ASSIGNMENT: Retype the lines below exactly, but only those from the line that has "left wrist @" through the line that has "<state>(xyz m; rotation". Omit every picture.

Records from a dataset:
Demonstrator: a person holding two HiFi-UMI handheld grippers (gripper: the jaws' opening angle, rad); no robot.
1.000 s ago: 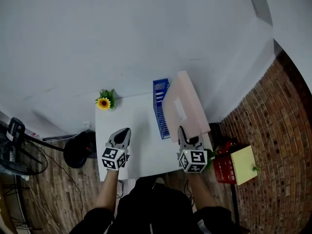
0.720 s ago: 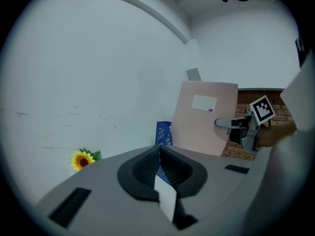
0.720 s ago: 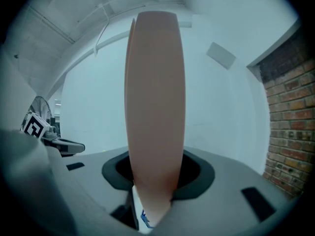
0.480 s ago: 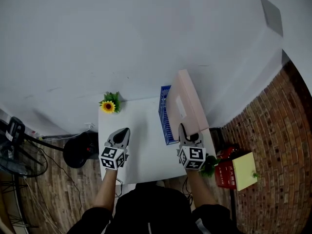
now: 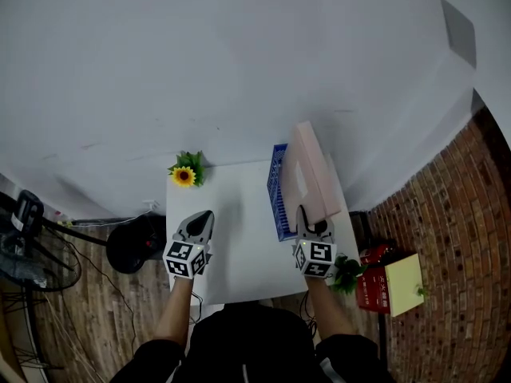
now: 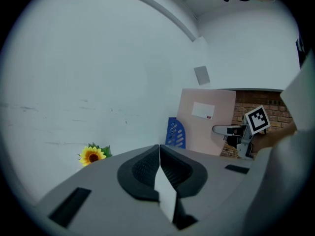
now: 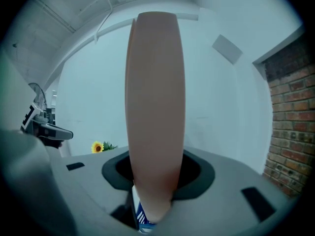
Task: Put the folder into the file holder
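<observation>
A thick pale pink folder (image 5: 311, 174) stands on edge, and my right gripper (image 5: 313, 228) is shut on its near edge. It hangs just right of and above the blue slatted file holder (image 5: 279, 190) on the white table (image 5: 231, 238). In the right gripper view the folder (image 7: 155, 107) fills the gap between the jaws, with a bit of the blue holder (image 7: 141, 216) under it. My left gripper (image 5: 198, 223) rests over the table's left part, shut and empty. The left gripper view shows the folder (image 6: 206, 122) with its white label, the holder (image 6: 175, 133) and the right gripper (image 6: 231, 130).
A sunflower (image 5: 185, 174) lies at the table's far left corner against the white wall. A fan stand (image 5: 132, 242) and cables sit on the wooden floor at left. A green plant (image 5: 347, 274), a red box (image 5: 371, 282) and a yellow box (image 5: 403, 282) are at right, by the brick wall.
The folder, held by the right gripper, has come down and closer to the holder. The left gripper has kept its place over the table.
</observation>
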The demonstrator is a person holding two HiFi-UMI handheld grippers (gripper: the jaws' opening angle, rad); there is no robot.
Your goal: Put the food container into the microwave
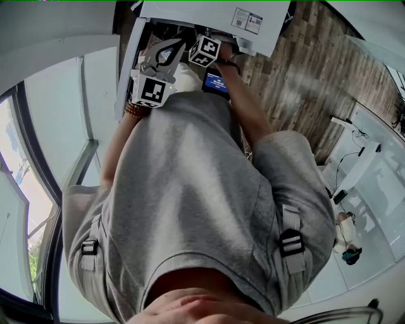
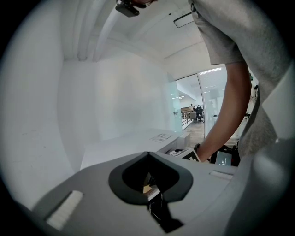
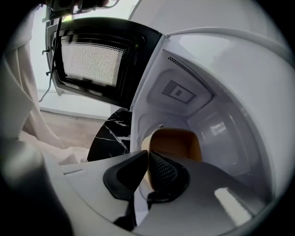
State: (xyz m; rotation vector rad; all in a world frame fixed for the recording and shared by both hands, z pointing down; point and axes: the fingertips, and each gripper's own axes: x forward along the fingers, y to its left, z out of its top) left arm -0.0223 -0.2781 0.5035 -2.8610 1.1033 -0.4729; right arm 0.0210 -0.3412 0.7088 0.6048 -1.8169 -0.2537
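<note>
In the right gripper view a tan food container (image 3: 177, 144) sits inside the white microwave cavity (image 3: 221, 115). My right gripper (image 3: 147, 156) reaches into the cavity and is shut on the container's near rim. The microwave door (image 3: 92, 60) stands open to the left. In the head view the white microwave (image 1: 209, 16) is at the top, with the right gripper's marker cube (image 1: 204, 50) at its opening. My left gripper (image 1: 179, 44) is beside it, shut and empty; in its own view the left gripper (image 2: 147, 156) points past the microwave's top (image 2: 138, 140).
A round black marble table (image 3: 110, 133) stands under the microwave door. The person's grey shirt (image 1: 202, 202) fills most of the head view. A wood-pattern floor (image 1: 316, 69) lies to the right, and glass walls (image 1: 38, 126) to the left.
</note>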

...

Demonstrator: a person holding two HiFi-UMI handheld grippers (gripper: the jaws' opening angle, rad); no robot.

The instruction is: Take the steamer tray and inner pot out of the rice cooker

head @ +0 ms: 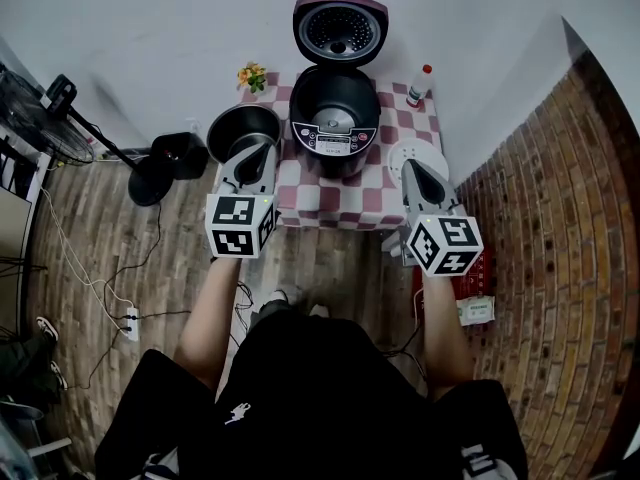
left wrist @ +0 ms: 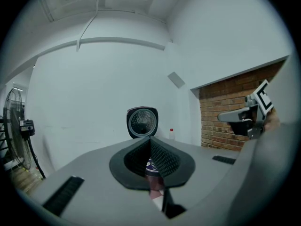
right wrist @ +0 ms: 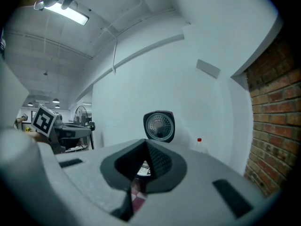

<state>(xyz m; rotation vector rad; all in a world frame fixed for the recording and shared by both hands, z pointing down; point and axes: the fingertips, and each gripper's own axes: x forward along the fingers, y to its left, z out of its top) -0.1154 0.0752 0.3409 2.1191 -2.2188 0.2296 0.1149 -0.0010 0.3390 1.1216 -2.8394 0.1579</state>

SOLUTION:
left wrist @ +0 ms: 
right wrist @ +0 ms: 

<state>(xyz m; rotation vector rad; all in a world frame fixed for the recording and shared by both hands, z pointing down; point and axes: the fingertips, and each gripper's own axes: x forward along the fingers, y to its left, z out of its top) -0.1154 0.0752 0.3409 2.1191 -2.2188 0.2296 0.1149 -0.0010 0.3390 1.1216 -2.8394 0.1579</state>

This answer is complete.